■ INSTRUCTIONS TO FOLLOW ■
Once the pictures are set aside, copy the data below exactly as it stands.
Start of STORED DATA
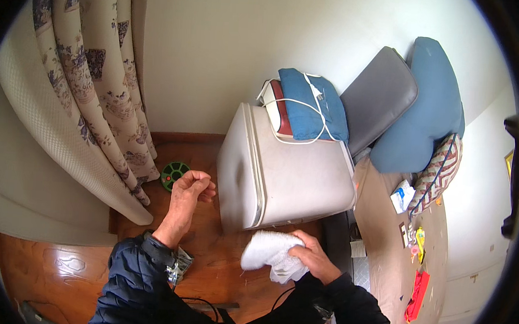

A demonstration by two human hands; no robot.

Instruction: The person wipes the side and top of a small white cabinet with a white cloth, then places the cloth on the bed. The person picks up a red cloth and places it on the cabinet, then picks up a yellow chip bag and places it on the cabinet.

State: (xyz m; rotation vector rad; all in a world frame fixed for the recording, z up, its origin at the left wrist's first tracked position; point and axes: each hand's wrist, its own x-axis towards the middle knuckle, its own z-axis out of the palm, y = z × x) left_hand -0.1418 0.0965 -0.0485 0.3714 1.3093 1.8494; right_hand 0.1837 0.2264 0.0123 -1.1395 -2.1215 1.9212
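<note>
My right hand (313,257) grips a bunched white cloth (271,252) by its right end, thumb on top. The cloth hangs over my lap, with a fuzzy upper edge and looser folds below. My left hand (190,195) is raised above the wooden floor, apart from the cloth. Its fingers are curled in and the thumb presses against them; whether something small is pinched there I cannot make out. Just beyond that hand, a green spoked disc or reel (174,174) lies on the floor.
A pale nightstand (299,182) stands ahead, carrying a blue cushion (312,106) and a white cord. Floral curtains (108,89) hang at left. To the right, a beige bed or couch (384,239) holds blue pillows (427,100), a tissue pack (402,196) and a red item (417,296).
</note>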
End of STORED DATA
■ EXPECTED OUTPUT ■
A demonstration by two human hands; no robot.

Instruction: The person wipes the side and top of a small white cabinet with a white cloth, then places the cloth on the bed. The person picks up a red cloth and places it on the cabinet, then picks up a yellow chip bag and places it on the cabinet.

State: (xyz m; rotation vector rad; all in a world frame fixed for the recording, z up, its origin at the left wrist's first tracked position; point and axes: each hand's wrist, its own x-axis towards the middle knuckle, its own z-axis out of the palm, y = z × x) left_hand -0.1418 0.0965 -0.0485 0.3714 1.3093 1.8494; right_hand 0.1837 0.2264 0.0123 -1.1395 -2.1215 1.9212
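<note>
My right hand (313,257) grips a bunched white cloth (271,252) by its right end, thumb on top. The cloth hangs over my lap, with a fuzzy upper edge and looser folds below. My left hand (190,195) is raised above the wooden floor, apart from the cloth. Its fingers are curled in and the thumb presses against them; whether something small is pinched there I cannot make out. Just beyond that hand, a green spoked disc or reel (174,174) lies on the floor.
A pale nightstand (299,182) stands ahead, carrying a blue cushion (312,106) and a white cord. Floral curtains (108,89) hang at left. To the right, a beige bed or couch (384,239) holds blue pillows (427,100), a tissue pack (402,196) and a red item (417,296).
</note>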

The output returned above is complete.